Hulu has a great offering of ‘90s Nick Toons, but I was the most excited to find Hey Arnold on the list. Other cartoons from my past have failed to live up to adult standards, but Hey Arnold is different. The show is a beautiful portrait of diverse inner-city life for middle schoolers, and has a bevy of episodes I still haven’t been able to shake, some 20 years after I’ve first seen them. It’s a coming of age movie disguised as a Nickelodeon cartoon series, one that anyone might watch and feel pangs for. If you, like me, were a Helga, her narrative is harrowing even still. It’s a joy to rediscover this seminal series.

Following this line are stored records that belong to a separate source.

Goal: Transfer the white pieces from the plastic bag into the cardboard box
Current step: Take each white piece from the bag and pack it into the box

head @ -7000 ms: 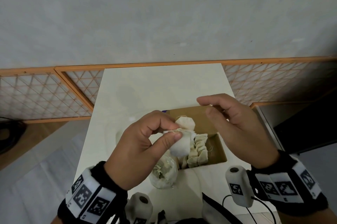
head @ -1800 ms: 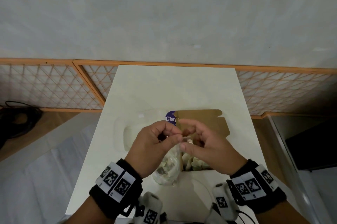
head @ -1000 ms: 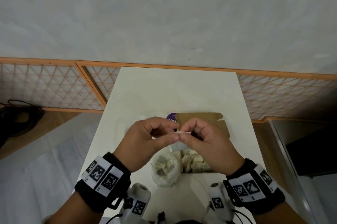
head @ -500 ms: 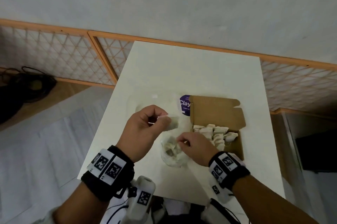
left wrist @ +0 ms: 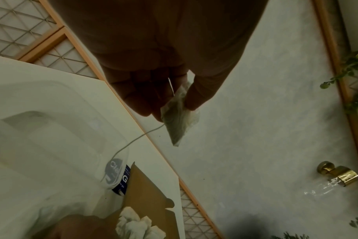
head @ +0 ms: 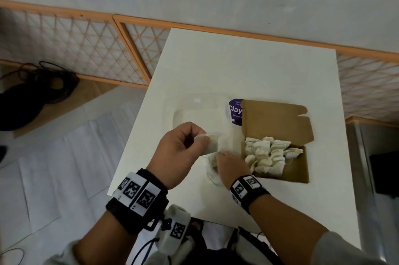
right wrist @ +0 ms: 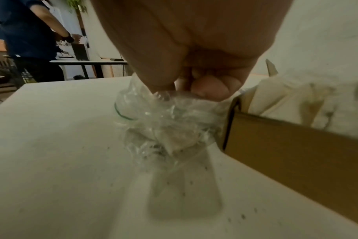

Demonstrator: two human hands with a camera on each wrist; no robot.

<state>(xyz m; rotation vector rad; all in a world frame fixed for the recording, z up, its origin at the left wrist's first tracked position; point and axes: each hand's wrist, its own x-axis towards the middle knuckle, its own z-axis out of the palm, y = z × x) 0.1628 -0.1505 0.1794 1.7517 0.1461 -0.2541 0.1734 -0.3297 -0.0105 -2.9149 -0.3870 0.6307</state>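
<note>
My left hand (head: pixel 201 137) is raised over the table and pinches one white piece (head: pixel 212 142) between thumb and fingers. In the left wrist view that white piece (left wrist: pixel 177 119) trails a thin string. Lower down, my right hand (head: pixel 220 156) has its curled fingers in the crumpled top of the clear plastic bag (head: pixel 212 175). The right wrist view shows its fingertips (right wrist: pixel 213 90) bunching the plastic bag (right wrist: pixel 164 127), with a few pieces at the bottom; I cannot see whether they hold one. The open cardboard box (head: pixel 300 169) lies just right of the bag, with several white pieces (head: pixel 269 154) inside.
A clear plastic tray (head: pixel 200 111) and a purple label (head: pixel 235 111) lie behind the bag, left of the box's raised flap (head: pixel 276 122). The white table (head: pixel 248 66) ends close on the left. Black cables (head: pixel 38 85) lie on the floor. A person in dark blue (right wrist: pixel 31 32) stands far off.
The hands, together a second ago, have parted. My left hand kept the white piece and moved left. My right hand dropped to the bag and has pushed in deeper.
</note>
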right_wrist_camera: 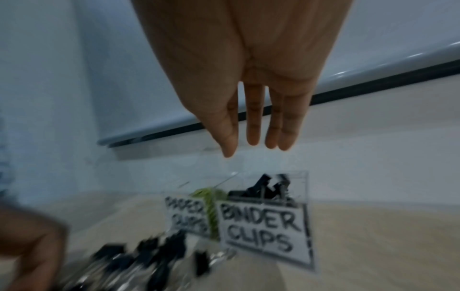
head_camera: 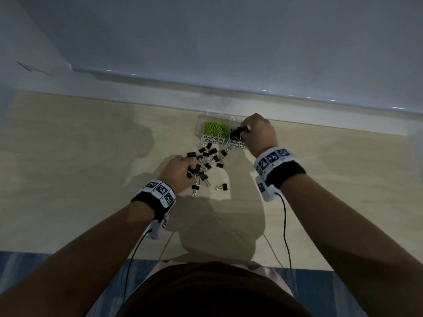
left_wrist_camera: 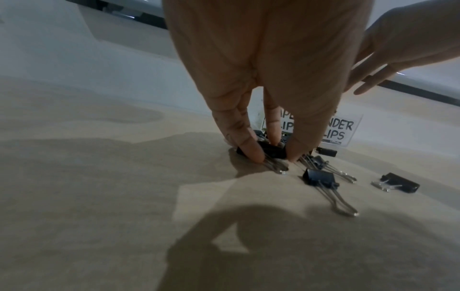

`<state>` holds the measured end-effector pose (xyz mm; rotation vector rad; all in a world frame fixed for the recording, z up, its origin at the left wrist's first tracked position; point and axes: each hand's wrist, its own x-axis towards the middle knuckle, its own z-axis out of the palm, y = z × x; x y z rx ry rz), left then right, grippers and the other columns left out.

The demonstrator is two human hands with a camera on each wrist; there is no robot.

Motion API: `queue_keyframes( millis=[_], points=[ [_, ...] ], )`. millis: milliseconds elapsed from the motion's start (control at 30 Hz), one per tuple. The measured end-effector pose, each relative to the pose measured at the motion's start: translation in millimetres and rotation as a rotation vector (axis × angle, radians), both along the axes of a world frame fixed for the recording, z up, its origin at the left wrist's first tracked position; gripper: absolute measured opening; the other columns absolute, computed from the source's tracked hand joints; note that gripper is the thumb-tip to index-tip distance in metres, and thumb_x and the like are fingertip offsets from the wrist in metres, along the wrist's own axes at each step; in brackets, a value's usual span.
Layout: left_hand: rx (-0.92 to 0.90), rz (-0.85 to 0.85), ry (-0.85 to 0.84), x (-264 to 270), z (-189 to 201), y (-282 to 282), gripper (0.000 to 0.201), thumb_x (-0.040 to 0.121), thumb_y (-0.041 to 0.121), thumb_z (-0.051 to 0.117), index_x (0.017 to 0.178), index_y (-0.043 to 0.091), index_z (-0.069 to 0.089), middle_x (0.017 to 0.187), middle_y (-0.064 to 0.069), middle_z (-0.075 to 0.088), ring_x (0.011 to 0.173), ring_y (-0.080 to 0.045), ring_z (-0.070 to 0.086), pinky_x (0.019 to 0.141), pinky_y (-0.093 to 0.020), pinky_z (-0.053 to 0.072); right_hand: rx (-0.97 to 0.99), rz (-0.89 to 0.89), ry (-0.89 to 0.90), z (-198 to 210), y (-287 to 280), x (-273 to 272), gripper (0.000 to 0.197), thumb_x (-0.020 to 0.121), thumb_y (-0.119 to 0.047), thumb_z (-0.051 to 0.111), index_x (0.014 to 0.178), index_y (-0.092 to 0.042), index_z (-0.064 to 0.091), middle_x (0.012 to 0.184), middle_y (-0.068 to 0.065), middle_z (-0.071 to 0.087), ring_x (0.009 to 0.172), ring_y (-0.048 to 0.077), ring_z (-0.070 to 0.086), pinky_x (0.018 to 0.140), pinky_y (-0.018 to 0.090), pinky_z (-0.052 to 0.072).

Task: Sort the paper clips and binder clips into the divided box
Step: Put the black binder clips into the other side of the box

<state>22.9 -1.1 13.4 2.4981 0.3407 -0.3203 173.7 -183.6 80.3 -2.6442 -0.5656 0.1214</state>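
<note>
Closest to the head cam is the person's dark top at 6 o'clock, with both forearms reaching up from there, each wearing a black wristband with white marker tags. The left hand [head_camera: 177,171] is down on the beige tabletop [head_camera: 80,156] at the 7 o'clock edge of the loose binder clip pile [head_camera: 207,164]. In the left wrist view its fingertips [left_wrist_camera: 251,151] pinch 1 black binder clip [left_wrist_camera: 271,151] that's sitting on the table.

The right hand [head_camera: 259,133] hangs over the clear divided box [head_camera: 207,117], above the side labelled BINDER CLIPS [right_wrist_camera: 263,226]. In the right wrist view its fingers [right_wrist_camera: 252,122] point straight down with nothing between them, so it's let go. A black clip shows by its fingertips in the head view, though I can't tell if they touch.

The box sits at 12 o'clock from the pile, right by the table's far edge against the pale wall. Green paper clips [head_camera: 216,129] fill the left compartment, black binder clips [right_wrist_camera: 267,189] the right. 1 stray binder clip [head_camera: 222,186] lies at 5 o'clock from the pile. There's bare tabletop out at 9 and 3 o'clock.
</note>
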Motion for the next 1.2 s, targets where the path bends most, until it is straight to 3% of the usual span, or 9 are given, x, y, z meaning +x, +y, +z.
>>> queue_keyframes(
  millis=[67, 133, 200, 267, 367, 533, 700, 933, 1200],
  points=[
    [-0.002, 0.009, 0.010, -1.8, -2.2, 1.8, 0.028, 0.074, 0.022, 0.070, 0.099, 0.013, 0.061, 0.098, -0.010, 0.055, 0.089, -0.027, 0.055, 0.079, -0.029, 0.045, -0.024, 0.129, -0.058, -13.1, 9.1, -16.2, 0.017, 0.085, -0.003, 0.056, 0.091, -0.013, 0.068, 0.098, 0.004, 0.063, 0.088, 0.021, 0.060, 0.078, 0.029, 0.055],
    [0.013, 0.020, 0.017, -4.1, -4.2, 3.6, 0.035, 0.074, 0.028, 0.071, 0.104, 0.016, 0.058, 0.107, -0.010, 0.054, 0.099, -0.027, 0.053, 0.086, -0.036, 0.047, -0.065, 0.253, 0.037, -27.9, 18.9, -35.2, 0.020, 0.086, -0.005, 0.056, 0.098, -0.016, 0.067, 0.104, 0.002, 0.062, 0.093, 0.019, 0.060, 0.079, 0.024, 0.053],
    [0.057, 0.036, 0.060, -5.7, -4.0, 3.9, 0.051, 0.071, 0.036, 0.074, 0.114, 0.019, 0.052, 0.115, -0.010, 0.048, 0.107, -0.029, 0.047, 0.091, -0.040, 0.046, -0.188, 0.353, 0.159, -44.7, 27.0, -47.5, 0.035, 0.084, -0.012, 0.060, 0.118, -0.020, 0.059, 0.123, 0.003, 0.055, 0.115, 0.024, 0.052, 0.089, 0.033, 0.051],
    [0.105, 0.050, 0.120, -6.0, -2.6, 2.9, 0.067, 0.067, 0.040, 0.077, 0.123, 0.020, 0.045, 0.121, -0.013, 0.042, 0.112, -0.033, 0.041, 0.093, -0.043, 0.042, -0.331, 0.402, 0.245, -56.0, 31.2, -52.5, 0.060, 0.082, -0.020, 0.065, 0.136, -0.023, 0.040, 0.145, 0.003, 0.035, 0.135, 0.028, 0.029, 0.100, 0.045, 0.044],
    [0.075, 0.076, 0.137, -4.9, -3.3, -1.9, 0.067, 0.068, 0.034, 0.079, 0.125, 0.019, 0.047, 0.122, -0.013, 0.043, 0.112, -0.035, 0.043, 0.096, -0.044, 0.042, -0.359, 0.373, 0.306, -63.5, 31.3, -52.8, 0.072, 0.082, -0.022, 0.066, 0.143, -0.026, 0.029, 0.149, 0.003, 0.027, 0.136, 0.030, 0.022, 0.103, 0.050, 0.040],
    [-0.062, 0.138, 0.070, -5.0, -3.0, -10.6, 0.046, 0.069, 0.012, 0.078, 0.112, 0.018, 0.062, 0.111, -0.009, 0.057, 0.102, -0.027, 0.056, 0.095, -0.037, 0.046, -0.252, 0.331, 0.312, -71.7, 26.1, -58.9, 0.050, 0.082, -0.013, 0.064, 0.129, -0.019, 0.049, 0.128, 0.008, 0.044, 0.114, 0.032, 0.039, 0.097, 0.044, 0.042],
    [-0.033, 0.106, 0.071, -5.2, -0.7, -12.3, 0.036, 0.071, 0.016, 0.073, 0.105, 0.014, 0.061, 0.107, -0.010, 0.056, 0.098, -0.026, 0.055, 0.087, -0.034, 0.047, -0.182, 0.305, 0.343, -68.1, 22.2, -63.3, 0.028, 0.077, -0.018, 0.066, 0.104, -0.013, 0.059, 0.109, 0.009, 0.050, 0.099, 0.033, 0.052, 0.085, 0.038, 0.045],
    [0.038, 0.033, 0.095, -0.6, 3.0, -17.8, 0.027, 0.072, 0.018, 0.066, 0.096, 0.012, 0.058, 0.099, -0.011, 0.054, 0.089, -0.029, 0.053, 0.078, -0.035, 0.047, -0.224, 0.301, 0.352, -60.9, 21.7, -67.0, 0.036, 0.077, -0.016, 0.065, 0.111, -0.010, 0.055, 0.111, 0.012, 0.047, 0.098, 0.034, 0.053, 0.087, 0.039, 0.046],
    [0.055, -0.037, 0.063, -0.2, 3.2, -18.7, 0.021, 0.074, 0.015, 0.065, 0.094, 0.010, 0.059, 0.097, -0.011, 0.056, 0.087, -0.028, 0.054, 0.077, -0.036, 0.048, -0.227, 0.299, 0.343, -57.0, 17.7, -69.7, 0.023, 0.078, -0.001, 0.056, 0.099, -0.008, 0.060, 0.109, 0.012, 0.052, 0.097, 0.032, 0.054, 0.082, 0.035, 0.045]
  ],
)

Growing Pains, Seasons 1-7

Where To Watch: Amazon Prime

Created By: Neal Marlens

Starring: Alan Thicke, Joanna Kerns, Kirk Cameron, Tracey Gold, Jeremy Miller

Speaking of seminal series, I was obsessed with Growing Pains as a kid, and was thrilled to see that Amazon Prime recently added it to its roster. There are layers of melancholy that come with watching the show in the 21st century. Namely, the death of Alan Thicke, which lends a sadness to the Seaver family scenes. Also, the total radicalization of star Kirk Cameron, who descended into extreme Christian madness as the series progressed. You can see the repercussions of that in real time, as Mike Seaver goes from adolescent bad boy to something more wholesome, but it doesn’t detract from the joys of this family comedy. The Seaver house is as familiar to me as my own, and the intro music still tugs at my heartstrings.